Page 1 of 2

Gather data: GPU Projects with 20000+ atoms,

Posted: Sat Apr 07, 2012 6:29 pm
by bruce
People have observed reduced PPD and reduced GPU utilization on the new projects with high atom-counts.
viewtopic.php?f=74&t=21180
viewtopic.php?f=74&t=21208

I've alluded to suspicions that the PCIe bus may be the limiting factor for these projects rather than the compute speed of the GPU. See Subject: TPF is WAY long -- P7641 for one such example.

Please report your project number, GPU model, and the characteristics of the bus interconnecting it with Main RAM, and any observed changes in PPD or GPU utilization from what you've seen on smaller projects.

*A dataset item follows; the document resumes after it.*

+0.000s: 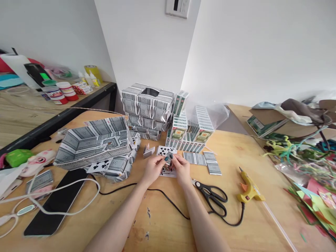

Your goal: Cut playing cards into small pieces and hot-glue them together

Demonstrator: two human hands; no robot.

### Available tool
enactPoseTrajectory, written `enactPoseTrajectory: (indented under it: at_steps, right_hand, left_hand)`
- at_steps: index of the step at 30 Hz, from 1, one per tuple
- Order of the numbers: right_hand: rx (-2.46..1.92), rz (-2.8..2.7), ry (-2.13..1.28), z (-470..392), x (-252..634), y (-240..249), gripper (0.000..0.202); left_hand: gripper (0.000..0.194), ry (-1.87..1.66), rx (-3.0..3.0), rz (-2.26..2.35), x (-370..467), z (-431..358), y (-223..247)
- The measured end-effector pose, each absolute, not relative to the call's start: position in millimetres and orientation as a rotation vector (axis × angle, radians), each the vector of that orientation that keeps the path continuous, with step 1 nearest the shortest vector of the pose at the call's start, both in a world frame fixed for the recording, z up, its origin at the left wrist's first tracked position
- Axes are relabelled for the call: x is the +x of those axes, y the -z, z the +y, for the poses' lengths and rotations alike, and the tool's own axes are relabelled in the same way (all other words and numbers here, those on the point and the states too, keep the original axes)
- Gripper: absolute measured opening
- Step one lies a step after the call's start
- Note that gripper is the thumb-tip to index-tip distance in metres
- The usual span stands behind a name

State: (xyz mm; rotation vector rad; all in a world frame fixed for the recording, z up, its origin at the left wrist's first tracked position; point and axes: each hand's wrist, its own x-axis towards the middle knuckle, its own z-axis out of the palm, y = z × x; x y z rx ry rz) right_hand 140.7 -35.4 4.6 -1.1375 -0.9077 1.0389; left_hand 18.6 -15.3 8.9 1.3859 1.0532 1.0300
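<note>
My left hand point(154, 169) and my right hand point(182, 170) meet over the middle of the table, fingertips pinched together. Between them is a small grey-patterned playing card point(170, 154), seemingly folded and partly covered by the fingers. Beneath lie face-up playing cards, one a club or spade card point(163, 149). To the left stands a folded card point(148, 151). Right of my hands are card strips point(194, 158) and another patterned piece point(213, 164) lying on the wood. An open tray made of cards point(90, 141) rests tilted on another card-covered piece at the left.
Behind are stacked card-covered boxes point(148, 105) and card packs point(179, 132). Black-handled scissors point(213, 197) lie near my right forearm, with a yellow glue gun point(249, 190) farther right. A phone point(56, 203) and white cable are left. A black cord passes beneath my forearms.
</note>
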Motion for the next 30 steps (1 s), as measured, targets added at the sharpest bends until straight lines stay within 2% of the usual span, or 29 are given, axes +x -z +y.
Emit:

Re: Gather data: GPU Projects with 20000+ atoms,

Posted: Sat Apr 07, 2012 10:37 pm
by *hondo*
I can tell you I'm Folding two WUs with an i5 & a 580GTX
Sorry I know nothing about the following
and the characteristics of the bus interconnecting it with Main RAM,
Edit & updated information
System Specification
Case: Fractal Design Define R3 Black
Power Supply: OCZ ZS 750w PSU
CPU: Intel Core i5 2500K 3.30GHz Sandybridge overclocked to 4.40GHz
Motherboard: Intel Z68 (Socket 1155) DDR3 Motherboard ** B3 REVISION ** = Motherboard Gigabyte GA-Z68AP-D3
Cooler: Xigmatek Dark Knight
RAM: 4GB DDR3 1600MHz Dual Channel Kit
Hard Drive: Western Digital Caviar Blue 500GB SATA 6GB/s
Graphics Card: Gainward 586 PCI-e
Sound: Realtek 7.1 Channel Sound (On-Board) NOT USED Audio thru Creative Labs PCI
Optical Drive: LG DVD+/-RW SATA Drive

Other than both WUs came off the same PC / GPU
Image

Edit More info that doesn't mean too much to me
Image


Image

Well this is what I go off, with a difference of plus 5k PPD and more to the point these Wus ran consecutively from the same PC

In the case of P 7200 fahmon doesn’t in both cases take into account any score from them, because there is no information available in the WU summary

Re: Gather data: GPU Projects with 20000+ atoms,

Posted: Sun Apr 08, 2012 2:33 am
by Ripper36
I can post data on forty project 803x (1832 atoms) results, and on thirteen 764x (21433 atoms) projects. There is a dramatic difference.

Image

Image

I am folding on four NVIDIA GTX570OC cards

- two on JOHN-PC

Image
Image

- one on TOLKEIN

Image

- one on MEDIACENTRE

Image

The thing that stands out, supporting your hypothesis, is that TOLKEIN which a Z68 chipset on x16 PCI-E slot is so much faster than JOHN-PC-1 and JOHN-PC-2 running x8, when they were both equivalent on 8031 units. Mediacentre is slower again, on a PCI-E 1.1 interface.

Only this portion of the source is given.